Ex Ilva, Urso: "Valutiamo la cordata italiana". Partono i licenziamenti nell'indotto
A rischio 2.500 lavoratori a Taranto. Marcegaglia: "Attenzione ai limiti Ue sulle importazioni".
(Teleborsa) - Il ministro delle Imprese Adolfo Urso, a margine del forum Ambrosetti a Cernobbio, ha fatto il punto sul dossier ex Ilva, confermando che i commissari stanno valutando la manifestazione di interesse presentata dalla cordata di imprenditori siderurgici italiani. "Vedremo se la manifestazione di interesse della cordata italiana, che mi sembra piuttosto significativa perché vi hanno aderito 14 importanti aziende siderurgiche del nostro Paese, si concretizzerà come tutti ci auguriamo in una proposta vincolante, che i commissari dovranno giudicare in modo comparativo con le altre che eventualmente saranno presentate o resteranno in campo", ha dichiarato Urso.
Il ministro ha ricordato che le proposte vincolanti restano al momento due, quella di Jindal - aggiornata alla luce del decreto della Corte d'Appello di Milano che impone la chiusura dell'area a caldo entro il 28 ottobre - e quella del fondo americano Flacks. Il ministro ha annunciato una "full immersion" a Palazzo Chigi martedì prossimo con sindacati, enti locali e imprese.
Sulla cordata italiana è intervenuta anche Emma Marcegaglia, presidente e amministratore delegato di Marcegaglia Holding, tra i 14 imprenditori aderenti: "Siamo in una situazione complessa, abbiamo fatto una manifestazione di interesse non vincolante, stiamo facendo la due diligence tutti insieme per capire qual è il progetto che possiamo portare avanti". Marcegaglia ha evidenziato le difficoltà legate alla chiusura dell'area a caldo: "Senza la parte a caldo quello che oggi si può fare è importare semilavorati, perché in Europa non si trovano. Bisogna stare molto attenti che l'Europa non imponga limiti alle importazioni perché questo ucciderebbe qualsiasi progetto in Ilva".

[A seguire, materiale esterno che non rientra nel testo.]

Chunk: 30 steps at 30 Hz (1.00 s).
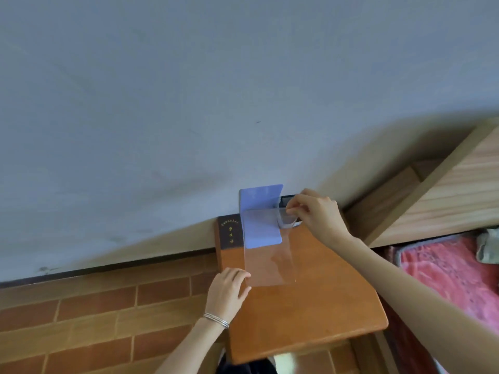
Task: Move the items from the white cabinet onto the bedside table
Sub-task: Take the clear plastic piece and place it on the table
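The orange-brown bedside table stands against the white wall. A dark brown booklet with gold characters lies at its far left corner. Beside it a blue L-shaped stand leans on the wall. A clear plastic sheet lies over the stand's base and reaches toward me. My left hand grips the sheet's near left corner. My right hand pinches the rim of a small clear container at the back of the table, with a dark object partly hidden behind it. The white cabinet is out of view.
To the right is a bed with a red blanket and a pale wooden headboard. Brick-patterned floor tiles lie to the left of the table. The wall fills the upper view.
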Available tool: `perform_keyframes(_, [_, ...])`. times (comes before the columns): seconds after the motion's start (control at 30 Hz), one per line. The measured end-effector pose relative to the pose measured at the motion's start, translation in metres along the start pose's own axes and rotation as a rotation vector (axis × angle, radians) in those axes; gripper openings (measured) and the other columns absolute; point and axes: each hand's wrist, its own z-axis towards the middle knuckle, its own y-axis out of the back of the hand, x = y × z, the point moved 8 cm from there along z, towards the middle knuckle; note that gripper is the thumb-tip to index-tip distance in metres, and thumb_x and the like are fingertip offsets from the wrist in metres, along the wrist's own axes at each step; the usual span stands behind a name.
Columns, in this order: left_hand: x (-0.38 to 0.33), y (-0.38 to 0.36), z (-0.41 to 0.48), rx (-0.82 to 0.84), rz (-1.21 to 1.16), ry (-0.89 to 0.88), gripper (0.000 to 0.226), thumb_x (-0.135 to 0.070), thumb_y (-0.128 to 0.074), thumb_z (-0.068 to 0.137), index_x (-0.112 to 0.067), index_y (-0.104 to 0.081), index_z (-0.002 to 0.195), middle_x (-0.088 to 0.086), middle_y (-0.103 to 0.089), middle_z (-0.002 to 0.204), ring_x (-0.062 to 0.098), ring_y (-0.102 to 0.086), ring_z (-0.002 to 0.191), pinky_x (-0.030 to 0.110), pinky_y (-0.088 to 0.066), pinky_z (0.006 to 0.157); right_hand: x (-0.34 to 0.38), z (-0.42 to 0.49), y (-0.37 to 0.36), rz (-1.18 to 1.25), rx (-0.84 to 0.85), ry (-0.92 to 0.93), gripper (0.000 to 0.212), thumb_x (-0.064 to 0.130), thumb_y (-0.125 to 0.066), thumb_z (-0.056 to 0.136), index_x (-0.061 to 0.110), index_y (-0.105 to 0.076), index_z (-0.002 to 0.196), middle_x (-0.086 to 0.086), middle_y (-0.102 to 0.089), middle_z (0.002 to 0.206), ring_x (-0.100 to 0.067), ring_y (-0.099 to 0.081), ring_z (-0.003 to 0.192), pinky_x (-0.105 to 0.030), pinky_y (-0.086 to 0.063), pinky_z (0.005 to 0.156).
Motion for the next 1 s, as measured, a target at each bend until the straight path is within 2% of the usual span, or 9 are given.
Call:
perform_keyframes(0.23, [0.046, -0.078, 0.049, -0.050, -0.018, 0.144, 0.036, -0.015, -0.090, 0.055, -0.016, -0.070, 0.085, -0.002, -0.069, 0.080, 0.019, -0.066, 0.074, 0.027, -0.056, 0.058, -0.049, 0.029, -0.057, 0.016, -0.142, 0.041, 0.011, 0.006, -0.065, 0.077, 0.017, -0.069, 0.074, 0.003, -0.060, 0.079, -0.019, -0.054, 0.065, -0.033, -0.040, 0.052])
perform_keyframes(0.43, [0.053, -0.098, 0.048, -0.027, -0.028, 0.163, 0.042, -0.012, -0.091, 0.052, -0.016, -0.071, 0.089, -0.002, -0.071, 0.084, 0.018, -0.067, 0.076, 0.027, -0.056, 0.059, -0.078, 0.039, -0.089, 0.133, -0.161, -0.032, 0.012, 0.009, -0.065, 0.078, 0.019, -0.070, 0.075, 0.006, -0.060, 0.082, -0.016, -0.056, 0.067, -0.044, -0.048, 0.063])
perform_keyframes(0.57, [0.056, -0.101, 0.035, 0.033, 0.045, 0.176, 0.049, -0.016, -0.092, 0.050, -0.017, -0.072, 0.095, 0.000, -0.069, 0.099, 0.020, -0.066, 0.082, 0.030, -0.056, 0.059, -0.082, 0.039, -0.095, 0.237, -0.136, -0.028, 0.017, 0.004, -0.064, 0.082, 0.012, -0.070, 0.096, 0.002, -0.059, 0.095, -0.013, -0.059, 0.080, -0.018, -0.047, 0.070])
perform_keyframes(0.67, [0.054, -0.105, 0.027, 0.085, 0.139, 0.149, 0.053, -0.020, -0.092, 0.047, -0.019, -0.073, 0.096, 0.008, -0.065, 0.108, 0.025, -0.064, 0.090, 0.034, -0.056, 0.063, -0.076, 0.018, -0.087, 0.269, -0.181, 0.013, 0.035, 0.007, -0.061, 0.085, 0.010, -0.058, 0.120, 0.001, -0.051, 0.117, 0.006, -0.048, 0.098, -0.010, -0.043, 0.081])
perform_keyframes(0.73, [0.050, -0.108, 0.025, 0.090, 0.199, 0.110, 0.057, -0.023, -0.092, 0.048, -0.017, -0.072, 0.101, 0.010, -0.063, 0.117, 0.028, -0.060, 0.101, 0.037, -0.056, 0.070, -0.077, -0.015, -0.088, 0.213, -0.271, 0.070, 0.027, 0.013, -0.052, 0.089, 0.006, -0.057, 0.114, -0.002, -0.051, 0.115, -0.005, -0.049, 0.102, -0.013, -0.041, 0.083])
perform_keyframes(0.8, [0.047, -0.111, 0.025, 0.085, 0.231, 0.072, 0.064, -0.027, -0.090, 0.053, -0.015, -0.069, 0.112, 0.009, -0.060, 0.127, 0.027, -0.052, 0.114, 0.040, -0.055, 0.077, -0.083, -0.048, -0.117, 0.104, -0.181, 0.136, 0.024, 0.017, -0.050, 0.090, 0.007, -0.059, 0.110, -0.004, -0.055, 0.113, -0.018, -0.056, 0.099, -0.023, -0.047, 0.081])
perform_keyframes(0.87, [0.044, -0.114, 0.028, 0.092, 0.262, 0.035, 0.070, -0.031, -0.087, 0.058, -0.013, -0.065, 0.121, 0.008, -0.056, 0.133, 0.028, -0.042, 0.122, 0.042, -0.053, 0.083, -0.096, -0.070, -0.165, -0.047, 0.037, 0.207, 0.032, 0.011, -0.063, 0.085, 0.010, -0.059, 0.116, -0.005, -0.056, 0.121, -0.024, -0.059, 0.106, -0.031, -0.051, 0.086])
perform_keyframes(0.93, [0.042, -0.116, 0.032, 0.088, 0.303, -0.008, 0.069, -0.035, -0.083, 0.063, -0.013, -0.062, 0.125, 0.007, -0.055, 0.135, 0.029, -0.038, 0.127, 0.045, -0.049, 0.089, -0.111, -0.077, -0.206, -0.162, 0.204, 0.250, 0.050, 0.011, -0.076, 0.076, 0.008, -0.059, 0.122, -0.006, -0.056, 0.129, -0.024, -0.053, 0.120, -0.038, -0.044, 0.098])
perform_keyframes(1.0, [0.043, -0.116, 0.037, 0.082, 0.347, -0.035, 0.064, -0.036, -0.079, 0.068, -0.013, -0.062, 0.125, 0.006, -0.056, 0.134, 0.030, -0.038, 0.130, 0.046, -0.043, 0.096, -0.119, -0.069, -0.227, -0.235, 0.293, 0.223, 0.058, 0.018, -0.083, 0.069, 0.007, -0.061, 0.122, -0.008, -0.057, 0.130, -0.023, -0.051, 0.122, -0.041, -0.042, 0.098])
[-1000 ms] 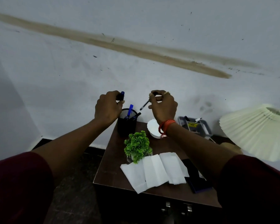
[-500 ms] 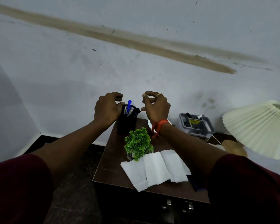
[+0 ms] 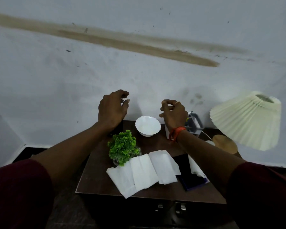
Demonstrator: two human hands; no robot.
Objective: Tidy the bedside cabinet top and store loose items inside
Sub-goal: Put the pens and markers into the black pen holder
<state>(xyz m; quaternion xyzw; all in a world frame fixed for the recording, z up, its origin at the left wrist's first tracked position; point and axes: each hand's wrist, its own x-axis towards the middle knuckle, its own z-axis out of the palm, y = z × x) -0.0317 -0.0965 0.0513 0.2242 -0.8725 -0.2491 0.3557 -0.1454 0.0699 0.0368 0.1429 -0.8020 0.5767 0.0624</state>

Sul fronte occupazionale, l'Aigi (Associazione Indotto AdI e General Industries) ha trasmesso ai sindacati le lettere di avvio della procedura di licenziamento collettivo che coinvolgerà oltre 2.500 lavoratori degli appalti ex Ilva. Il presidente Aigi Nicola Convertino ha definito l'atto "doloroso" ma "dovuto e inevitabile", conseguenza "della totale assenza di una ragionevole programmazione". Duro il commento del segretario generale Uilm Davide Sperti: "Mentre il Governo pensa a fare passerelle e Urso a fare la conta delle presunte manifestazioni di interesse, sulla terra martoriata di Taranto i lavoratori raccolgono i danni amari di 14 anni di vergogna nazionale".